The deal was brokered behind closed doors, with no hearing and no public debate, and is an effort by the Senate Armed Services Committee to jam the National Defense Authorization Act (NDAA), the massive defense spending bill, through Congress.
If enacted, sections 1031 and 1032 of the NDAA would:
1) Explicitly authorize the federal government to indefinitely imprison without charge or trial American citizens and others picked up inside and outside the United States;
(2) Mandate military detention of some civilians who would otherwise be outside of military control, including civilians picked up within the United States itself; and
(3) Transfer to the Department of Defense core prosecutorial, investigative, law enforcement, penal, and custodial authority and responsibility now held by the Department of Justice.
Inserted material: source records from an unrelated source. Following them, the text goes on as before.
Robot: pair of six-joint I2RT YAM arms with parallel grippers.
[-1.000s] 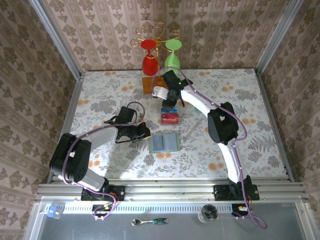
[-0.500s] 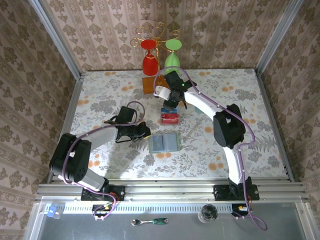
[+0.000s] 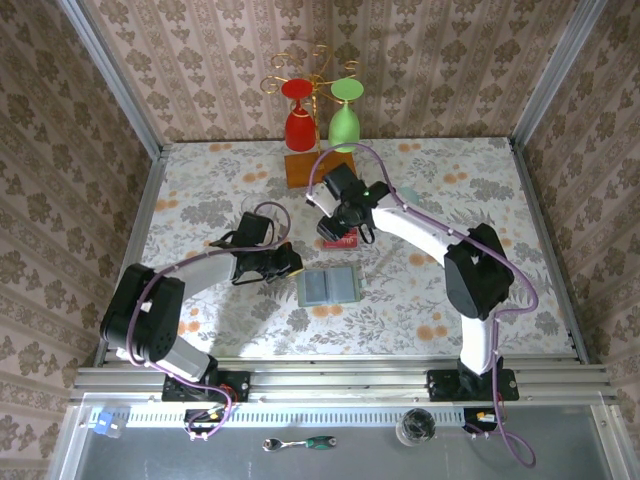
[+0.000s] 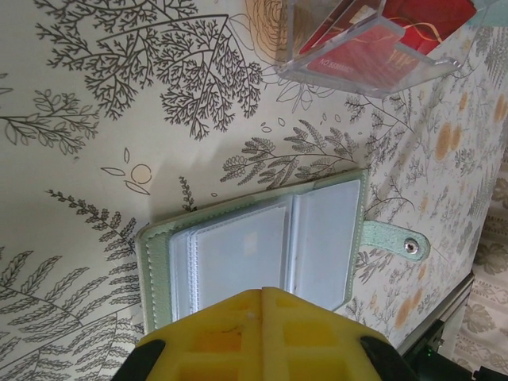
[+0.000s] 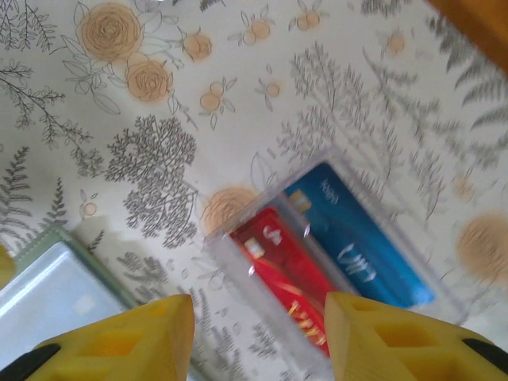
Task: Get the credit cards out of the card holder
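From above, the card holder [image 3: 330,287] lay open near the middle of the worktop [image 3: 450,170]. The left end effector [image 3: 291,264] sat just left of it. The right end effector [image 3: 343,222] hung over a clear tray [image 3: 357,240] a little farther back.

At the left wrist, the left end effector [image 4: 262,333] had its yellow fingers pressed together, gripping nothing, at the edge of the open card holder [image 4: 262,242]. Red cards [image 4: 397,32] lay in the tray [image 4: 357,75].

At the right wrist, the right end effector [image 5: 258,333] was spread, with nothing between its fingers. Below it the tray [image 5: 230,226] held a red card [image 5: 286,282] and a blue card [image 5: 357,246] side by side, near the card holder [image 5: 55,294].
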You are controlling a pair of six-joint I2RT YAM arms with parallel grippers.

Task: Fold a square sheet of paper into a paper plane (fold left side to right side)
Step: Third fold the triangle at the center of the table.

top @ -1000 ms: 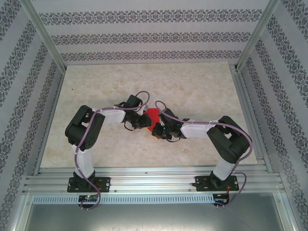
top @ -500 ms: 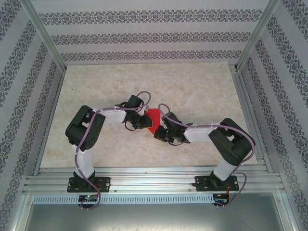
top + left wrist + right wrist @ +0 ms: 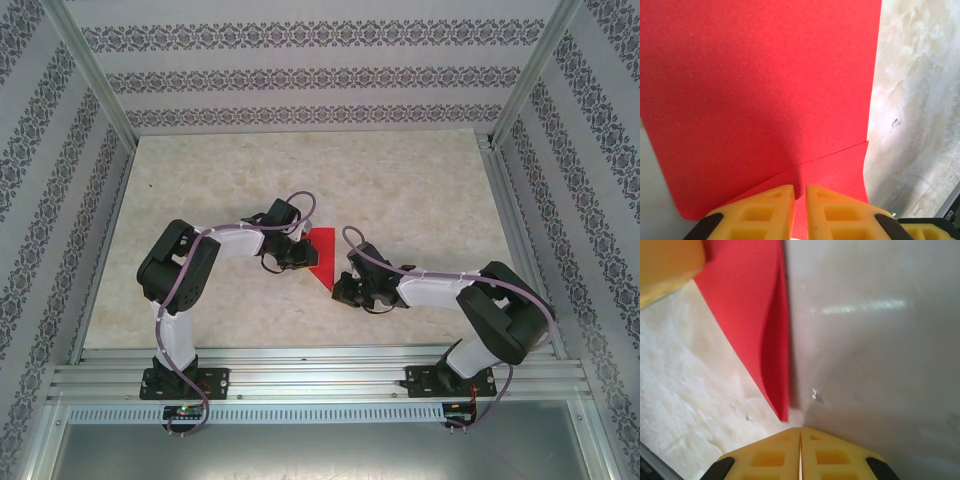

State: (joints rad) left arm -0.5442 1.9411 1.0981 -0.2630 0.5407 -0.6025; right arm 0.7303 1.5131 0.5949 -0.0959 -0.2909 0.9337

These provisions in the NDAA are inconsistent with fundamental American values embodied in the Constitution. The Senate should reject the NDAA and its indefinite detention provisions.
Indefinite detention is wrong under any circumstances. And for the Senate to leave open the possibility that our own citizens and other civilians picked up at home or far from any battlefield could be thrown into prison without being charged and tried is unconscionable.
This unprecedented measure has been challenged by the White House, the Department of Defense, and by the Chairmen of the Senate Intelligence and Judiciary Committees, but certain senators are intent on making it the law almost immediately.